Facial Recognition and the Danger of Automated Authoritarianism
Hundreds of police departments are using facial recognition technology without oversight.
Clearview AI, a tech startup, has created an app that enables law enforcement agencies to match photographs to its database of over 3 billion photos scraped from millions of public websites including Facebook, YouTube, Twitter, Instagram, and Venmo. For comparison, the FBI's photo database contains only 640 million images. According to The New York Times, some 600 law-enforcement departments, including federal, state, and local agencies, have already used Clearview AI's technology. "You take a picture of a person, upload it and get to see public photos of that person, along with links to where those photos appeared," explained the Times.
Moreover, Clearview AI's technology doesn't need straight-ahead mugshots to work effectively. "With Clearview, you can use photos that aren't perfect," Detective Sgt. Nick Ferrara of the Gainesville, Florida, police department told the Times. "A person can be wearing a hat or glasses, or it can be a profile shot or partial view of their face." No outside tests for the app's accuracy have been publicly reported, but the company claims in a 2019 FAQ to users that it:
…has the most accurate facial identification software in the world, with a 98.6% accuracy rate. This does not mean that you will get matches for 98.6% of your searches, but you will almost never get a false positive. You will either get a correct match or no results. We have a 30-60% hit rate, but we are adding hundreds of millions of new faces every month and expect to get to 80% by the end of 2019.
The current Clearview AI app works basically as an investigative tool helping police identify perpetrators or victims after a crime has occurred.

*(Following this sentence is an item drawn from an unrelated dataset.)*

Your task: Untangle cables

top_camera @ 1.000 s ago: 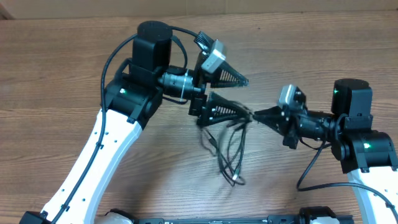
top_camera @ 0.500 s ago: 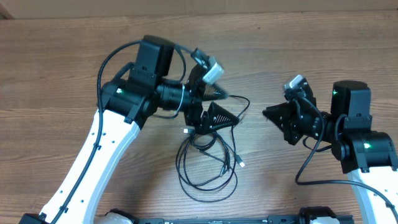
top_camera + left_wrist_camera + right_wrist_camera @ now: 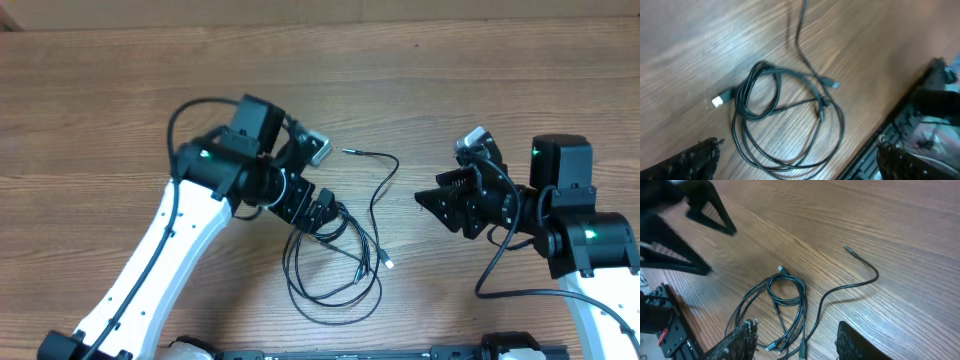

The company is, however, developing facial recognition software that would make it possible for wearers of augmented-reality glasses to ID folks walking down a street in real-time. Of course, such a technology could easily be harnessed to networked surveillance cameras so that government agents could track where a citizen is and with whom that citizen is interacting.
"Facial recognition is the perfect tool for oppression," write Woodrow Hartzog, a professor of law and computer science at Northeastern University, and Evan Selinger, a philosopher at the Rochester Institute of Technology. It is, they persuasively argue in Medium, "the most uniquely dangerous surveillance mechanism ever invented." Real-time deployment of facial recognition technologies would essentially turn our faces into ID cards on permanent display to the police.
"I've come to the conclusion that because information constantly increases, there's never going to be privacy," Clearview AI investor David Scalzo told The New York Times. "Laws have to determine what's legal, but you can't ban technology. Sure, that might lead to a dystopian future or something, but you can't ban it."
In fact, several cities have already banned police use of facial recognition technologies. And members of Congress are also now waking up to how the widespread use of this technology could impair our civil liberties. "In November [2019], Sens. Mike Lee (R–Utah) and Chris Coons (D–Del.) introduced the Facial Recognition Technology Warrant Act," reports Reason's Scott Shackford. "The bill would require federal officials to seek a warrant in order to use facial recognition technology to track a specific person's public movements for more than 72 hours."
Permitting police to track a person using facial recognition for less than three days without a warrant seems constitutionally questionable to me. After all, in Carpenter v. United States (2018), the Supreme Court required that the police obtain a warrant in order to search a person's cell phone location data. "A cell phone—almost a 'feature of human anatomy'—tracks nearly exactly the movements of its owner," Chief Justice John Roberts wrote in his majority opinion. "When the Government tracks the location of a cell phone it achieves near perfect surveillance, as if it had attached an ankle monitor to the phone's user." Since faces are actual features of human anatomy (no ankle monitors needed), surely a warrant should be required for police to track citizens by their faces.
Harvard cybersecurity expert Bruce Schneier argued in a recent New York Times column that merely banning facial recognition is not enough to protect ourselves from government snooping. Ubiquitous mass surveillance is increasingly the norm. "In countries like China, a surveillance infrastructure is being built by the government for social control," he wrote. "In countries like the United States, it's being built by corporations in order to influence our buying behavior, and is incidentally used by the government."
The data exhaust constantly emitted by our cell phones, license plates, digital payments, and credit cards is an intimate and comprehensive record of our lives. Right now easy government access is hampered by the fact that the myriad private databases tracking us are disparate and unconnected. However, it is not hard to imagine how automated authoritarianism could arise quickly in the wake of a massive terrorist attack as frightened citizens set aside concern for civil liberties and give in to government demands for access to all of the data that has been privately collected on each of us.
Given the growing prevalence of both government and private surveillance, Schneier argued, we Americans "need to have a serious conversation about … how much we as a society want to be spied on by governments and corporations—and what sorts of influence we want them to have over our lives." To forestall a dystopian future, setting strict limits on government use of facial recognition technology is a good place to start.